Your goal >> Print the data again, exactly.

───

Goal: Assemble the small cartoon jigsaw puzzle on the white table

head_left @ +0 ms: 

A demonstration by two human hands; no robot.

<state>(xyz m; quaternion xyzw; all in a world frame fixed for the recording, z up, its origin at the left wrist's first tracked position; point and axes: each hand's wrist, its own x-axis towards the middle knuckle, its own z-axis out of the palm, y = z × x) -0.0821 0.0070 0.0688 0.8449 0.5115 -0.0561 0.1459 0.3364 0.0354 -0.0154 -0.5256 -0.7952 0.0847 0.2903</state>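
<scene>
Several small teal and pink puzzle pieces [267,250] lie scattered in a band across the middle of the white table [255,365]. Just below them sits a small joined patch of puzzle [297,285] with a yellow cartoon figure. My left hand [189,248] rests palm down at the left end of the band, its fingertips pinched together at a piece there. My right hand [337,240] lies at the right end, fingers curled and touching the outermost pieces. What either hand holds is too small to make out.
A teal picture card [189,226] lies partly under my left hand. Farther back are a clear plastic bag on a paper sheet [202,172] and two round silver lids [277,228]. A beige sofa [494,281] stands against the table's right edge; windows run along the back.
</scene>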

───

The completed task >>
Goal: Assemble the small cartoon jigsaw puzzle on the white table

head_left @ +0 ms: 

A demonstration by two human hands; no robot.

<state>(xyz m; quaternion xyzw; all in a world frame fixed for the recording, z up, its origin at the left wrist's first tracked position; point and axes: each hand's wrist, its own x-axis towards the middle knuckle, its own z-axis out of the palm, y = z × x) -0.0821 0.0070 0.0688 0.8449 0.5115 -0.0561 0.1459 0.3364 0.0354 -0.0154 -0.5256 -0.7952 0.0847 0.2903</state>
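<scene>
Several small teal and pink puzzle pieces [267,250] lie scattered in a band across the middle of the white table [255,365]. Just below them sits a small joined patch of puzzle [297,285] with a yellow cartoon figure. My left hand [189,248] rests palm down at the left end of the band, its fingertips pinched together at a piece there. My right hand [337,240] lies at the right end, fingers curled and touching the outermost pieces. What either hand holds is too small to make out.
A teal picture card [189,226] lies partly under my left hand. Farther back are a clear plastic bag on a paper sheet [202,172] and two round silver lids [277,228]. A beige sofa [494,281] stands against the table's right edge; windows run along the back.
</scene>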

Nothing more is required for this answer.